State Bank of India Ltd (SBI) has reported an impressive jump of 51% year-on-year (y-o-y) in its September quarter (Q2FY25) standalone pre-provisioning operating profit (PPoP) to ₹29,295 crore. But a closer look reveals that the results are not as strong. In fact, the quality of earnings is weak.
For perspective: core PPoP has dropped 2.5% to ₹23,764 crore. Core PPoP is operating profit excluding volatile incomes such as treasury, forex gains, recoveries of past bad loans, etc. Also, it has been calculated before the provisions for employee cost that are mainly for the wage-hike settlement effective from November 2022. Employee provisions drastically fell to ₹2,906 crore from as much as ₹9,221 crore a year ago as the base quarter included the impact of wage-hike provisions.
Net interest income (NII) was up 5.4% to ₹41,620 crore in Q2FY25. This is despite relatively higher growth in domestic advances by 15% against 9% in deposits. Thus, the muted NII growth reflects the pressure on net interest margin (NIM). SBI’s NIM, including domestic and foreign offices, fell 15 basis points (bps) to 3.14%. While yield on domestic advances was flat at 8.87%, the cost of domestic deposits went up 38 basis points (bps) to 5.03%. Some of the cost pressures on deposits could be offset by achieving a higher yield on investments.

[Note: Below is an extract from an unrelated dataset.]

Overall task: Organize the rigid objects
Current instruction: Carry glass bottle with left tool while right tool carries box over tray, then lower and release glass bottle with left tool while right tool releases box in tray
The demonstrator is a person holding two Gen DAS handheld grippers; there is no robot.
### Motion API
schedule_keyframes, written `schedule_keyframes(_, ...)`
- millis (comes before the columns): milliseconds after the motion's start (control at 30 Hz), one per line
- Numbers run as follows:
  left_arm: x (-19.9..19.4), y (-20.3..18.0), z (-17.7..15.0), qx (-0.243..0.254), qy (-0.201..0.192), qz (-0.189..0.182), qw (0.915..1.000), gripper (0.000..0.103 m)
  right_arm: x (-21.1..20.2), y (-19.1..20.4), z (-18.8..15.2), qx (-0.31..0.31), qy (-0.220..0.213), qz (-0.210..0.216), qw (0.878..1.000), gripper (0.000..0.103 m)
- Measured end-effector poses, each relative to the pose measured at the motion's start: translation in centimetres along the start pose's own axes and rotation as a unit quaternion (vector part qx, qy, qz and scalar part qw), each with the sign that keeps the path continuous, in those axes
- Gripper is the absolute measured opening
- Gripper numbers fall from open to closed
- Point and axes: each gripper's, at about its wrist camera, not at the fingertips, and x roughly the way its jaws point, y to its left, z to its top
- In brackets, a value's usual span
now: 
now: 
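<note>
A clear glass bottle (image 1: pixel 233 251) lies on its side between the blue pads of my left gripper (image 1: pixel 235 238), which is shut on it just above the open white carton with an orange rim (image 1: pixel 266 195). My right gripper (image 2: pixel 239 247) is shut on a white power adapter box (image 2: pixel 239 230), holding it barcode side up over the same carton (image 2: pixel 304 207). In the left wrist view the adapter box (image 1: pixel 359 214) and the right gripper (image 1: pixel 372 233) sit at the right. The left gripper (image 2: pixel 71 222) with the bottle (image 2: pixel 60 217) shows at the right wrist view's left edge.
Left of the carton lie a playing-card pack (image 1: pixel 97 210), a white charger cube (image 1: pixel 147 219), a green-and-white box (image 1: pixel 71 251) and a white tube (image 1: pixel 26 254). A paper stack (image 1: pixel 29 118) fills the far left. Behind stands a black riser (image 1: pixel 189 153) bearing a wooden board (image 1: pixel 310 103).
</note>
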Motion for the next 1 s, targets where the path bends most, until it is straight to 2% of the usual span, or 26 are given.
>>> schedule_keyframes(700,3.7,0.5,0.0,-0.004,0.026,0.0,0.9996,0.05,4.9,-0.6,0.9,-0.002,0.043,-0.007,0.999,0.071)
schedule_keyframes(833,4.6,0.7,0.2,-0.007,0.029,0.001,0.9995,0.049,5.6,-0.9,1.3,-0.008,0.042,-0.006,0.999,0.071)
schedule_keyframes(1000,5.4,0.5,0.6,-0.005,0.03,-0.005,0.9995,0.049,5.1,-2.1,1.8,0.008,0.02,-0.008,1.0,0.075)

The management emphasized that it has taken corrective steps by increasing the marginal cost-based lending rate (MCLR) by about 20 bps on an average across all tenures during Q2FY25, which should have a positive effect on NIM. Note that MCLR-linked loans form 42% of the bank’s total loans. Even if there is an interest-rate cut by the Reserve Bank of India (RBI), SBI’s management sounded confident of maintaining current NIM given the cushion of 20 bps available on MCLR linked loans.
Meanwhile, SBI seems to be making efforts to grow loans by waiving some of the processing fees to beat the competition. This could possibly explain the 17% drop in loan processing charges even as loan growth stood at about 15%. Notably, core fee income was up almost 5% last quarter to ₹6,834 crore. Provisions for bad loans doubled y-o-y to ₹3,631 crore. Still, reported net profit was up 28% to ₹18,332 crore. This was made possible by doubling of non-core other income to ₹8,437 crore, which includes treasury gains that were up 130% to ₹4,641 crore, and recoveries from fully written off accounts.
While the management admitted that it is difficult to forecast treasury income, the gains from fully written off accounts could largely continue in the coming quarters as well. Nonetheless, the management was reluctant to raise its FY25 RoA guidance of 1% even though annualized RoA for Q2FY25 stood at 1.17%. This could be owing to the fact that the management is cognizant that the quarterly RoA was boosted by volatile non-core other income.
Asset quality improved sequentially as gross NPA and net NPA fell by 8 bps and 4 bps, respectively, to 2.13% and 0.53%. For FY25, SBI has guided for a loan growth of 14-16% and deposit growth of 10-11%.
To be sure, investors are sitting on handsome gains so far in 2024 given that SBI’s shares are up 31%, significantly beating the 7% increase in the Bank Nifty Index. However, the subdued stock price reaction to the Q2FY25 results shows that further near-term upsides may be difficult amid muted core profitability.